Typically, most of the items or services provided in the rented space
are for patients, referred or sent, either directly or indirectly, to
the supplier by the physician-landlord. In particular, we are aware of
rental arrangements between physician-landlords and:
Comprehensive outpatient rehabilitation facilities (CORFs)
that provide physical and occupational therapy and speech-language
pathology services in physicians' and other practitioners' offices;
Mobile diagnostic equipment suppliers that perform
diagnostic related tests in physicians' offices; and
Suppliers of durable medical equipment, prosthetics,
orthotics and supplies (DMEPOS) that set up ``consignment closets'' for
their supplies in physicians' offices.
The OIG is concerned that in such arrangements, the rental payments
may be disguised kickbacks to the physician-landlords to induce
referrals.
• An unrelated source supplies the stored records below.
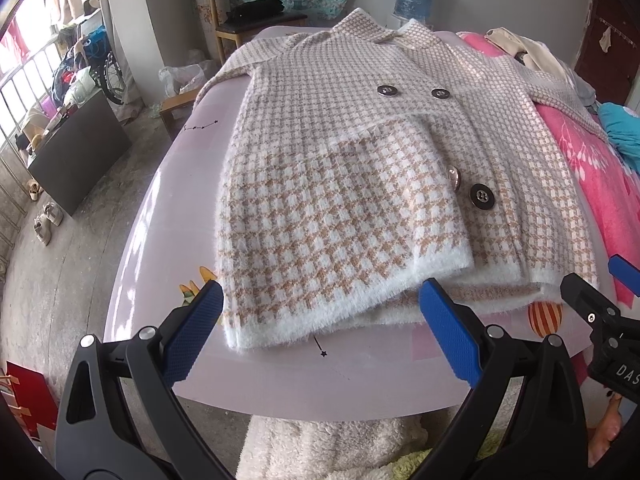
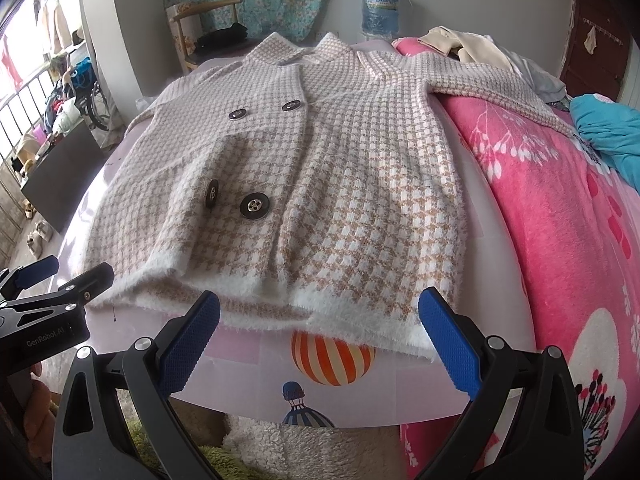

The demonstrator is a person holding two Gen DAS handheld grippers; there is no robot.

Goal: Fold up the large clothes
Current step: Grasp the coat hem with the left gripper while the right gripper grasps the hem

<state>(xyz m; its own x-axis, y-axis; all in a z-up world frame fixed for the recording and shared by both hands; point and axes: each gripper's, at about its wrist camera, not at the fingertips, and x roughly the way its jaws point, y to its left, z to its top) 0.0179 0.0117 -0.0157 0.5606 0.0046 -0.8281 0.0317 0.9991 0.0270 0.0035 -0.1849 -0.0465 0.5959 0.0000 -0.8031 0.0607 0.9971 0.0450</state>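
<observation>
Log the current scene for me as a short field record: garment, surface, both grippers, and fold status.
garment: houndstooth coat, front up, four dark buttons showing, hem toward the grippers
surface: pink sheet with balloon prints
sleeve: one lies out over the pink floral blanket
left gripper: open, at the near hem, holding nothing
right gripper: open, at the near hem, holding nothing
fold status: left front panel doubled over; coat not yet folded compact

Two wide fisheye views are looking forward and slightly down from the near edge of a bed, each framed by its own gripper's blue fingers. The left camera is sitting close over the coat [image 1: 360, 168] hem's left corner; the right camera is sitting beside it, over the right corner. Both are sharing the coat, the pink blanket [image 2: 560, 220] and the chair [image 1: 240, 12] beyond
</observation>
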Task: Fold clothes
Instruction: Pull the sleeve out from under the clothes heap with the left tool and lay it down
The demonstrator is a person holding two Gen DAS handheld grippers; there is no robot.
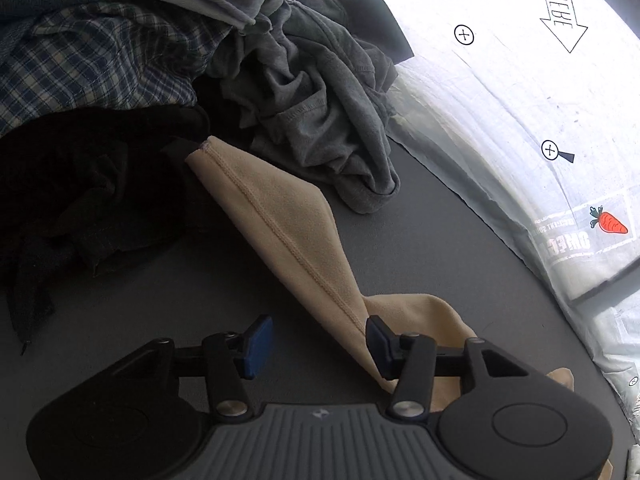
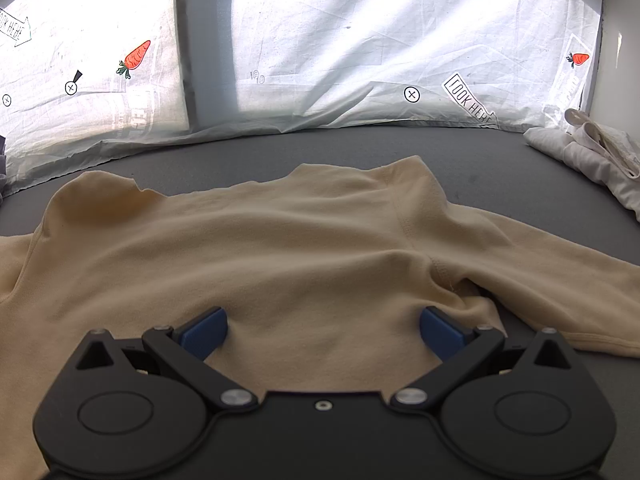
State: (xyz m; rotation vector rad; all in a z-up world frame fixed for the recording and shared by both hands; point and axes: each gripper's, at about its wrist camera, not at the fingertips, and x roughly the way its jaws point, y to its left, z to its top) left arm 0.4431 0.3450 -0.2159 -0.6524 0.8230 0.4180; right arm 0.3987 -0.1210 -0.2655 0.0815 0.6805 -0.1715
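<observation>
Each black tool (image 1: 318, 344) (image 2: 323, 330) carries blue pads and silver screws.

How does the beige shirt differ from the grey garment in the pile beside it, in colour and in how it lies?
The beige shirt is pale tan and lies spread fairly flat on the dark table; the grey garment is dark grey and crumpled in a heap. The beige shirt lies apart in front of both tongs, one sleeve stretched toward the pile; the grey garment sits bunched against the plaid and black clothes. Both are soft knits and unfolded.
</observation>
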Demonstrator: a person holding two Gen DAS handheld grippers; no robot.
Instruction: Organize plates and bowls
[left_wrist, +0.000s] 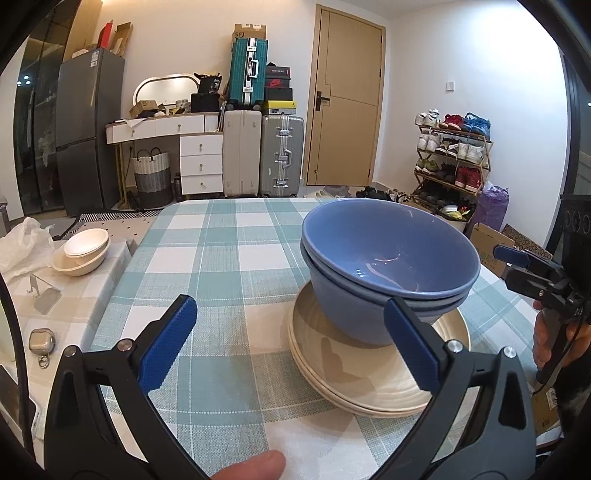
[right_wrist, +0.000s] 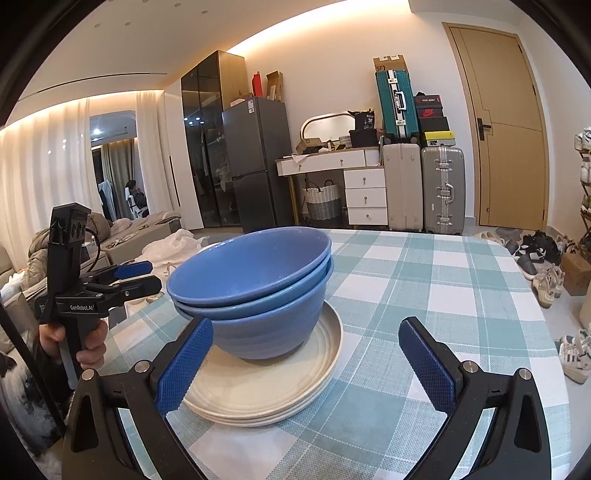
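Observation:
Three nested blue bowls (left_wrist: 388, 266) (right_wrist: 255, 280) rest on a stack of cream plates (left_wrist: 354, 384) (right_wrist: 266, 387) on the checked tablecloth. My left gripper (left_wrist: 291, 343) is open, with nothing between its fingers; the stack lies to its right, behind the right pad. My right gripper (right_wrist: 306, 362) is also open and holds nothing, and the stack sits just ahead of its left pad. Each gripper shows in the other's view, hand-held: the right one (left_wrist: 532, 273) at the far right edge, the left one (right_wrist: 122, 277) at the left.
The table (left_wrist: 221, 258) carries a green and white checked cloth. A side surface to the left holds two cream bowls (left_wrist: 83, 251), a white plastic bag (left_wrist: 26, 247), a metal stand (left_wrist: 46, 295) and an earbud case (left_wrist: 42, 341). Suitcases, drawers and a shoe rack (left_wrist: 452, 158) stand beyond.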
We have received numerous credible reports that in many
cases, suppliers, whose businesses depend on physicians' referrals,
offer and pay ``rents''--either voluntarily or in response to
physicians'' requests--that are either unnecessary or in excess of the
fair market value for the space to access the physicians' potential
referrals.
The Anti-Kickback Law Prohibits Any Payments To Induce Referrals
Kickbacks can distort medical decision-making, cause
overutilization, increase costs and result in unfair competition by
freezing out competitors who are unwilling to pay kickbacks. Kickbacks
can also adversely affect the quality of patient care by encouraging
physicians to order services or recommend supplies based on profit
rather than the patients' best medical interests.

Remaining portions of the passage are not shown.